7. Faz-se um exame obrigatório nas três áreas que os Senhores Doutores Advogados lá entendem ser importantes. Porque não releva se já passaram os formandos 5 anos em exames. Todas as avaliações são irrelevantes. O que importa é a sábia opinião dos primus inter pares que compõem o quadro de examinadores da OA.

8. Só depois, devem ter passado já seis meses, pelo menos, desde o fim do curso, os licenciados podem aspirar a ser estagiários de pleno direito, ou aspirar a pagar mais uma quantia simbólica para fazer de novo o exame.
Colegas, e que exames!! Terá que ficar para outra oportunidade.

9. Mais ano e meio de escalas inúteis e oficiosos e acções de formação (grande parte pagas, pois claro!) e créditos e consultas e relatórios e mais um pagamento simbólico. Tudo pelo privilégio de se poder, de novo, ir a exame. E a oral. Quantas vezes/cheques for preciso, até conseguir a cédula profissional. A definitiva, a boa, a que justifica 7 anos de exames e propinas. Na faculdade ou na OA.

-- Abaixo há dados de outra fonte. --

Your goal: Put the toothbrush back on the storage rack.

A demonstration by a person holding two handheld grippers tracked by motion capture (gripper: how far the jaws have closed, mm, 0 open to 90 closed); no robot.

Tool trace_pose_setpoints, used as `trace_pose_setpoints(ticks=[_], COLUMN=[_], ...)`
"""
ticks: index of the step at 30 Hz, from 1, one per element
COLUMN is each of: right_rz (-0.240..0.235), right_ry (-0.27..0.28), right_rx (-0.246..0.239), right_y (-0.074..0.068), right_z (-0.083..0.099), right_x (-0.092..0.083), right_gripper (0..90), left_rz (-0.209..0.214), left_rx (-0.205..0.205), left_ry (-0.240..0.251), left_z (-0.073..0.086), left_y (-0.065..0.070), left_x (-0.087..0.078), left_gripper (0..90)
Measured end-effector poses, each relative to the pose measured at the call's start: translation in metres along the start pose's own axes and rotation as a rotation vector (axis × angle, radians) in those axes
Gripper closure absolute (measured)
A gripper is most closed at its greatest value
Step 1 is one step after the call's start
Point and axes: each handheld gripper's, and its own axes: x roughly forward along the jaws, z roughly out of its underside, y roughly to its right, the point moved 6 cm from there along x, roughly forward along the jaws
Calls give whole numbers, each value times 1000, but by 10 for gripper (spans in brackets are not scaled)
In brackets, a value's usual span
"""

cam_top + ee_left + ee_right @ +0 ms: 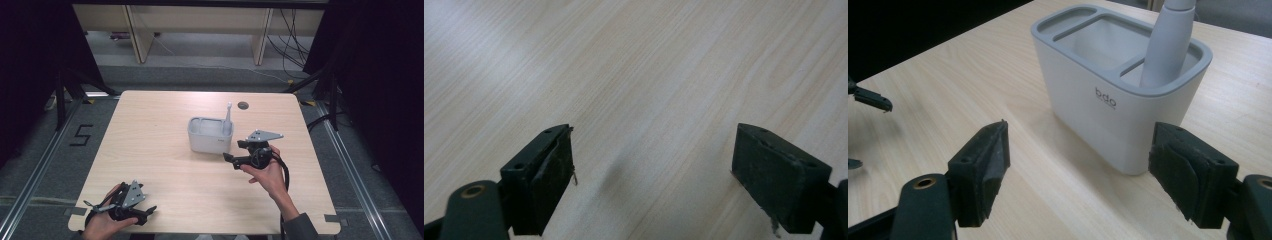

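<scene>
right gripper (235, 157) wide, holds nothing, just beside the holder's front right corner | left gripper (145, 212) wide, holds nothing, low over the near left of the desk (160, 145) | white holder (210, 135) mid desk, upright | toothbrush (227, 117) stands in its right slot, leaning a bit

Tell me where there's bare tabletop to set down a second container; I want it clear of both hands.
The left half of the table is bare, from the white holder to the left edge, ahead of the left gripper. The far strip behind the holder is free too. It is crowded right of the holder, where the right gripper sits with jaws open.
</scene>
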Motion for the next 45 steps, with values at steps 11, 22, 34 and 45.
trace_pose_setpoints(ticks=[11,22,34,45], right_rz=[-2,-11,2,-5], right_ry=[-20,-40,-69,-73], right_rx=[-25,-21,-14,-31], right_y=[-2,-6,-11,-15], right_z=[14,27,42,52], right_x=[-6,-8,-7,-6], right_gripper=[221,182,187,191], left_rz=[0,0,0,-3], left_rx=[-3,-2,3,-4], left_ry=[9,10,9,10], left_z=[0,0,0,0], left_y=[1,1,0,1], left_x=[1,1,2,1], left_gripper=[164,164,164,164])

10. Dois anos depois, pode o licenciado em Direito, agora Senhor Doutor Advogado, começar a pensar na vida. Em muitos casos, começa a receber o seu primeiro ordenado! A "criança" terá, com sorte, 25 anos. Mais algum tempo para encontrar alguma estabilidade financeira. Aos 27, este "ganda maluco" quase pode começar a pensar comprar um T1 em Aveiras de Cima! Ou de baixo. E, querem ver que se pode casar, ou lá o que for?!

A OA não fez, entretanto, mais do que uns quantos exames, corrigi-los, ou lá o que fazem, e cobrar. Cobrar a estagiários que não são pagos. E que trabalham muitas horas por dia. E que fazem trabalho que os patronos assinam.

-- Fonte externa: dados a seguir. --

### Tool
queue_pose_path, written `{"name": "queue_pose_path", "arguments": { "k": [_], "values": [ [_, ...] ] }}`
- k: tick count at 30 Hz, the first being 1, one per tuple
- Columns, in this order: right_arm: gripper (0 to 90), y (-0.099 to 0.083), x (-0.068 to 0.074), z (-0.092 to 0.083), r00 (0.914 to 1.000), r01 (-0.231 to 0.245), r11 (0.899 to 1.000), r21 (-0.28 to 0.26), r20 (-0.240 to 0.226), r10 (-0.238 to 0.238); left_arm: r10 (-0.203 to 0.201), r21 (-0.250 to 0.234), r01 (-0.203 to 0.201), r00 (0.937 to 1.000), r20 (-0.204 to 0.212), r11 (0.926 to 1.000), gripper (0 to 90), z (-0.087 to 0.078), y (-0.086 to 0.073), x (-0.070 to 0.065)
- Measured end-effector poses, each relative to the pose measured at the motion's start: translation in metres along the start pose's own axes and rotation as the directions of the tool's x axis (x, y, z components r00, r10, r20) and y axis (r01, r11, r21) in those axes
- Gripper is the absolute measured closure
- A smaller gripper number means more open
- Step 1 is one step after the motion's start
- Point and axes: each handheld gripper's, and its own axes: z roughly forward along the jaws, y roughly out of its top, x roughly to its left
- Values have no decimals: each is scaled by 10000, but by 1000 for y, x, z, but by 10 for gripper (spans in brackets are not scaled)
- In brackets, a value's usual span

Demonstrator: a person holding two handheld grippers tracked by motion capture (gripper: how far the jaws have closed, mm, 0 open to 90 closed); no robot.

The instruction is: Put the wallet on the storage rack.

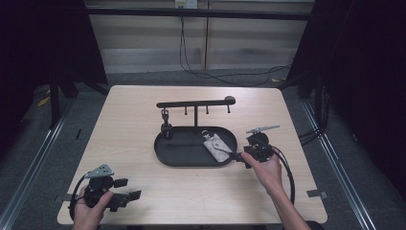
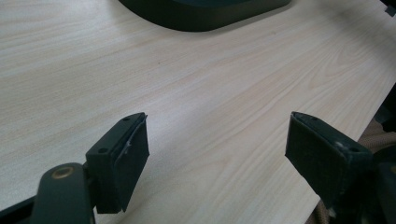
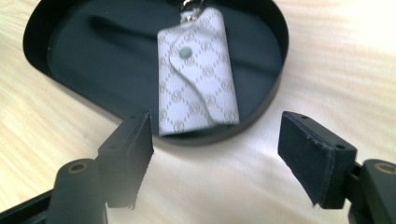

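- Two grippers are out on the table [image 1: 143,191], with the black tray [image 1: 174,155] as landmark.
- Right gripper [image 3: 215,158] sits just off the tray's right end, jaws spread and empty.
- The patterned key pouch [image 3: 196,74] lies inside the tray, at its right end, just ahead of those jaws.
- Left gripper [image 2: 217,158] rests well apart from the tray, near the table's front left corner, jaws spread over bare wood.

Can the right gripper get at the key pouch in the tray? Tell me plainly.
Probably yes. The right gripper sits at the tray rim, jaws open, facing the key pouch; nothing lies between them, though the low rim must be cleared.
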Motion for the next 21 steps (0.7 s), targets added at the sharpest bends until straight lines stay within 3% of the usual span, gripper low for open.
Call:
{"name": "queue_pose_path", "arguments": {
  "k": [9,12,21],
  "values": [
    [263,-28,-4,-19,9999,67,9981,-620,-82,-72,55,-70,-56,10000,-82,10000,213,2,-1,-4],
    [262,-46,-5,-26,9999,103,9962,-865,20,-102,-46,-100,46,10000,40,9999,213,2,-1,-4],
    [244,-65,-3,-32,9990,441,9934,-1059,-45,-449,-155,-128,155,9999,20,9998,213,1,-1,-2]
  ]
}}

Muito bem: há advogados estagiários que são remunerados, que trabalham e apredem muito nos seus estágios, com os seus patronos. E são felizes para sempre. Mas se só há lugar para esses, não há motivos para entrarem todos os anos centenas de caloiros nas faculdades portuguesas. Nem todos podem ser médicos, são enfermeiros ou massagistas ou cabeleireiras ou cantores pimba. Perdão, cantores de música ligeira portuguesa. Não são menos por isso.

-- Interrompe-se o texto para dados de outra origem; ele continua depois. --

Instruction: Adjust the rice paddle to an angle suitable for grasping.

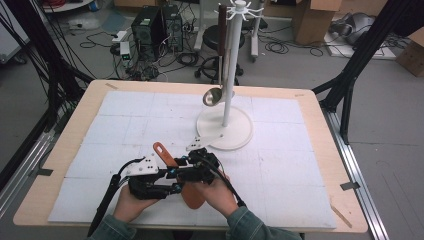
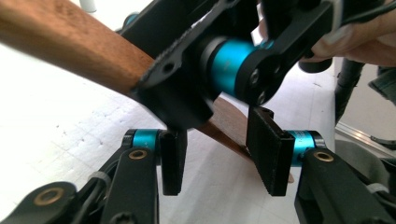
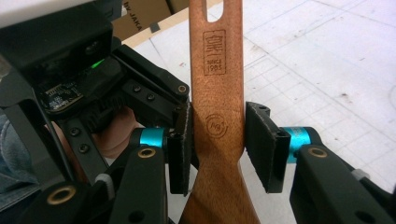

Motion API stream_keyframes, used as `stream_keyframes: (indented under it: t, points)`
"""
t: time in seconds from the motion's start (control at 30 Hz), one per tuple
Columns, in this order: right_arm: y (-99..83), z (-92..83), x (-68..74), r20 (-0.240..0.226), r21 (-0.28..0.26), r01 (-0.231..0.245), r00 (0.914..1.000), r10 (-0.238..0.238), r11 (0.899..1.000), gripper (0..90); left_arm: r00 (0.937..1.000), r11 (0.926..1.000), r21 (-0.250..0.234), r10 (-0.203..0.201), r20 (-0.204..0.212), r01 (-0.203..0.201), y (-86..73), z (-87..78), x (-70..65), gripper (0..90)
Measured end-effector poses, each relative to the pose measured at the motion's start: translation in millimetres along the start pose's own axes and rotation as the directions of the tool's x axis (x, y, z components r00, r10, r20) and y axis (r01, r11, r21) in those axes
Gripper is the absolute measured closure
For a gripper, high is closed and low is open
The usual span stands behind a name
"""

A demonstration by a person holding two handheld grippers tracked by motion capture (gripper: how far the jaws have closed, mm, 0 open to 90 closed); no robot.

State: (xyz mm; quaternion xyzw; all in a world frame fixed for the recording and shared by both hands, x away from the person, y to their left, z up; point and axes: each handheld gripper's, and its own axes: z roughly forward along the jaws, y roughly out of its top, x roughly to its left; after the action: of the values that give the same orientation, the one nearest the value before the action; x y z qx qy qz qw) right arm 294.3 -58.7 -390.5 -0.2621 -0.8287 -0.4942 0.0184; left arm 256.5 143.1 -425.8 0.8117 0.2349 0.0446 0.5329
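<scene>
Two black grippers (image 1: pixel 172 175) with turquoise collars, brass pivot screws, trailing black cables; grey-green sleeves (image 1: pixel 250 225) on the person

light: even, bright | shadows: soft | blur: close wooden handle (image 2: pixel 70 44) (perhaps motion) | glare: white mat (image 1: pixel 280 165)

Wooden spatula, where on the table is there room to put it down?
Bare white mat lies left of the stand and right of it, toward the table's edge. Crowded: around the stand's base, where a white tool lies, and around the wooden spatula.
</scene>
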Motion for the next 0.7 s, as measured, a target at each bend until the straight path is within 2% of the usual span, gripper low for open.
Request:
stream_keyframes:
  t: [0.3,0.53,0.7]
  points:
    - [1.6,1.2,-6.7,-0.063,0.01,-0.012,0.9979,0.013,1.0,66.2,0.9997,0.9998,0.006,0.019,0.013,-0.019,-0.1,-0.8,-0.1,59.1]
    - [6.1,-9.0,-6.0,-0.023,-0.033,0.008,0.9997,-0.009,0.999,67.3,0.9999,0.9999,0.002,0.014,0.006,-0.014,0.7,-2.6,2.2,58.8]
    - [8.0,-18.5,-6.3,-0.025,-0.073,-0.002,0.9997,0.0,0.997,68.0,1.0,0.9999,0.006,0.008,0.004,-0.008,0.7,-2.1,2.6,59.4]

Aos Colegas Estagiários, a minha solidariedade. E um bocadinho da minha revolta.

3 Comments:

Blogger TonecasPintassilgo said...

Parabéns pelo blog!
Grande classe, assim dá gosto.
Voltarei com mais tempo...
A.

14 março, 2006  
Anonymous Anónimo said...

Continua a escrever "Isolda"...

14 março, 2006  
Anonymous Anónimo said...

Felizmente alguém decidiu dizer aquilo que todos pensam mas ninguém diz. Sim porque «ah e tal a vida corre bem» (aparentemente a toda a gente) mas «ah e tal» secalhar não é bem assim, não é? Ainda bem que não fui eu a escrever uma crítica análoga senão seria suspeita!